***** Information supplied

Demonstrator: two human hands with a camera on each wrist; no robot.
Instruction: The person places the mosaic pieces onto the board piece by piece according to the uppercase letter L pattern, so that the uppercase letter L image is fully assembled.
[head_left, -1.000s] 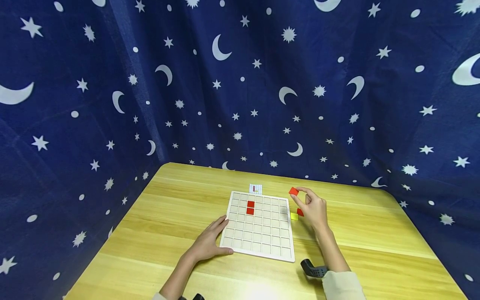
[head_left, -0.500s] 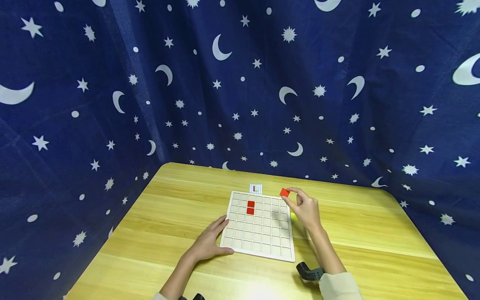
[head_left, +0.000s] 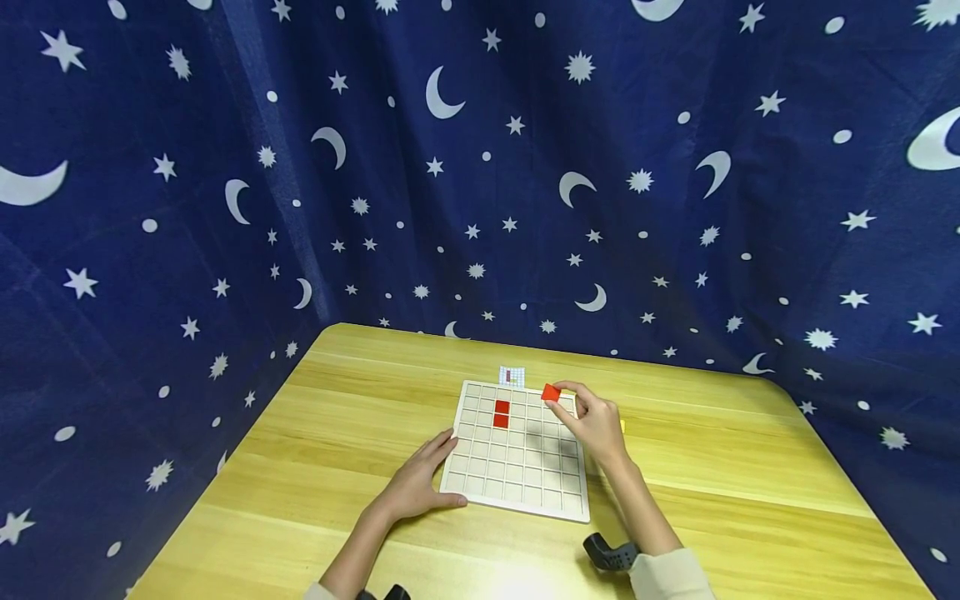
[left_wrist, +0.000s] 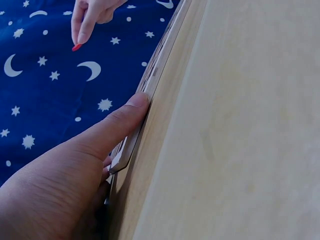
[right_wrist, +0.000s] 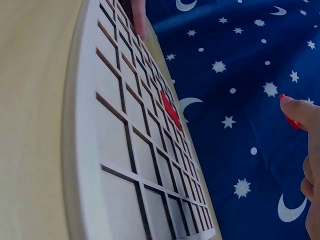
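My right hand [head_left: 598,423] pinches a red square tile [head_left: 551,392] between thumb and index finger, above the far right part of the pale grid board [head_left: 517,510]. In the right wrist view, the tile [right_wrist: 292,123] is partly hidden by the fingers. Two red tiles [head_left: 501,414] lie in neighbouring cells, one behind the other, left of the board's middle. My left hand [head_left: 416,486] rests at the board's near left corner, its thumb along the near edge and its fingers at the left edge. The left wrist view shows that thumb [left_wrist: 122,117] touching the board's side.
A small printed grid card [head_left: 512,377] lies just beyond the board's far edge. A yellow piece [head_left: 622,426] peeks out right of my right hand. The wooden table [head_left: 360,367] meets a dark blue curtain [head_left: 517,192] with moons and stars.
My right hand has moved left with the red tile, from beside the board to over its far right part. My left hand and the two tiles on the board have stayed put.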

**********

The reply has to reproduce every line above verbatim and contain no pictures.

Demonstrator: two human hands with a camera on each wrist; no robot.
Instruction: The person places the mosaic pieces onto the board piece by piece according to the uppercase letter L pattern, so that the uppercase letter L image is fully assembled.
[head_left, -1.000s] 
[head_left, -0.500s] 
[head_left, +0.000s] 
[left_wrist, +0.000s] 
[right_wrist, +0.000s] 
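My right hand [head_left: 598,423] pinches a red square tile [head_left: 551,392] between thumb and index finger, above the far right part of the pale grid board [head_left: 517,510]. In the right wrist view, the tile [right_wrist: 292,123] is partly hidden by the fingers. Two red tiles [head_left: 501,414] lie in neighbouring cells, one behind the other, left of the board's middle. My left hand [head_left: 416,486] rests at the board's near left corner, its thumb along the near edge and its fingers at the left edge. The left wrist view shows that thumb [left_wrist: 122,117] touching the board's side.
A small printed grid card [head_left: 512,377] lies just beyond the board's far edge. A yellow piece [head_left: 622,426] peeks out right of my right hand. The wooden table [head_left: 360,367] meets a dark blue curtain [head_left: 517,192] with moons and stars.
My right hand has moved left with the red tile, from beside the board to over its far right part. My left hand and the two tiles on the board have stayed put.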

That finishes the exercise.